Sunday, June 01, 2014

A Gene Heatmap

Lately I've been using the great tools at genomevolution.org plus custom Canvas API scripts to render colorful heatmaps of aligned genes from phylogeneticaly diverse microorganisms. The following graphic is one such.
Glyceraldehyde-3-phosphate dehydrogenase genes of N=134 bacterial species, arranged in order of gene G+C content (high GC at the top). Hot colors are G and C. Cool colors are A and T.

What are we looking at? This is actually a composite rendering of the glyceraldehyde-3-phosphate dehydrogenase genes (DNA sequence info) from 134 bacterial species. Each gene is painted left-to-right (5' to 3') in a strip 4 pixels tall, with hot colors assigned to DNA bases G and C (guanine and cytosine), and cool colors assigned to bases A and T (adenine and thymine). Wherever there's a G or C, it gets painted red or red-orange. Wherever there's A or T, blue or blue-green. Same gene, 134 versions, varying significantly in G+C content. (The gene GC content ranges from a maximum of 69.2% at the top to 29.4% at the bottom.)

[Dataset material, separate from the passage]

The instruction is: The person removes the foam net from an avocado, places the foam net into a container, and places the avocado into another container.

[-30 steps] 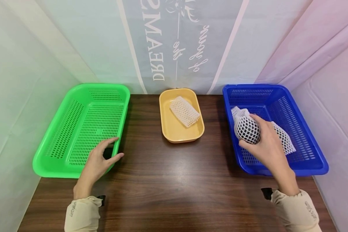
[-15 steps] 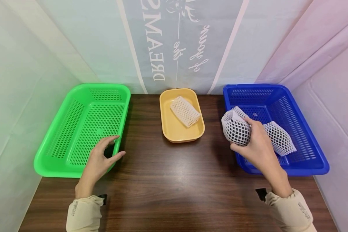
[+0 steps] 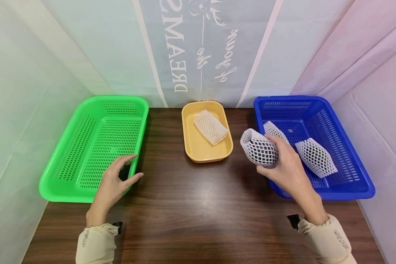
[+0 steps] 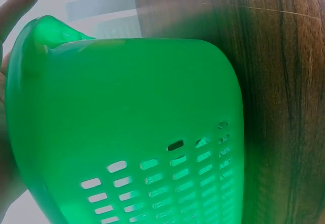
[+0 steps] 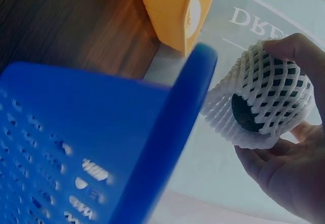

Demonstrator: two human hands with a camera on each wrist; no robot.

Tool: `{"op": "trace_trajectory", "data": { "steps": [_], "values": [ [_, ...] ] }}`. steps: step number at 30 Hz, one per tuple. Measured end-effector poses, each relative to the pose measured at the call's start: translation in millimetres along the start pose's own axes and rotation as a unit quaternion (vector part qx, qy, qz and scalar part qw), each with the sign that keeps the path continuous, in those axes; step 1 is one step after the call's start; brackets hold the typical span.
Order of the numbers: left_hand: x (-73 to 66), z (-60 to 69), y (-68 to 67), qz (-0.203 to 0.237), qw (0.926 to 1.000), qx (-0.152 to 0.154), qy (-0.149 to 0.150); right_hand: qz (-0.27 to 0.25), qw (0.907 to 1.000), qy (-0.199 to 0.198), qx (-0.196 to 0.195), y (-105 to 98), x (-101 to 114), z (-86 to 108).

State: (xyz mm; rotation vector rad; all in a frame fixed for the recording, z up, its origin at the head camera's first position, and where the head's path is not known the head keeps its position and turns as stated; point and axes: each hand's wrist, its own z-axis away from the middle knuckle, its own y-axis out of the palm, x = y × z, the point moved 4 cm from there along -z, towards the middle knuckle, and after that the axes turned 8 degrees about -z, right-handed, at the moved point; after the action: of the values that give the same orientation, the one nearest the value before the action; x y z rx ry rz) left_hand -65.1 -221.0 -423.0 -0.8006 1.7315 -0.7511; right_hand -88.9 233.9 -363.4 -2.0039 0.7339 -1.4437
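Note:
My right hand [image 3: 292, 170] grips a dark, roundish object in a white foam net [image 3: 260, 151], holding it above the left rim of the blue basket [image 3: 353, 154]. In the right wrist view, part of the dark object [image 5: 246, 113] shows bare at the net's mouth, with thumb and fingers round its sides. Inside the blue basket lie two more foam nets: one [image 3: 316, 157] seems to have something dark inside, and the other [image 3: 274, 130] is partly hidden. My left hand [image 3: 112, 181] holds nothing; its fingers and thumb are spread at the right rim of the green basket [image 3: 140, 132].
Between the baskets, a yellow tray [image 3: 198, 152] stands at the back with a flat foam net [image 3: 211, 127] in it. The brown wooden table [image 3: 198, 212] runs up to a printed cloth wall [image 3: 118, 44].
My right hand has lifted the netted object and carried it left, out over the blue basket's rim. The net it overlapped now shows more. My left hand has hardly moved.

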Motion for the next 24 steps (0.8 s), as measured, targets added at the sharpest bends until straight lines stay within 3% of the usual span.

Why glyceraldehyde-3-phosphate dehydrogenase (GAPDH)? No real reason, except that it's a fairly universal (indeed, quite ancient) metabolic enzyme, reasonably compact (making possible a rendering that's not super-wide, as it would be for a larger gene), well-delineated genetically (not a fusion protein or an enzyme with multiple isoforms), and probably representative of a good many core metabolic enzymes. This is the enzyme that catalyzes the sixth step of glycolysis (sugar-breakdown). You may recall from Biochem 101 that the breakdown of glucose proceeds by splitting the twice phosphorylated molecule into two 3-carbon pieces. The triose phosphates in turn get phosphorylated by GAPDH before they transfer a phosphate to ADP to yield ATP, the 5-hour energy drink of all cells everywhere.

Alignment of genes was done via ClustalW in MEGA6 freeware. Rendering of the alignment FASTA file took about two seconds, in the browser, using 133 lines of custom JavaScript.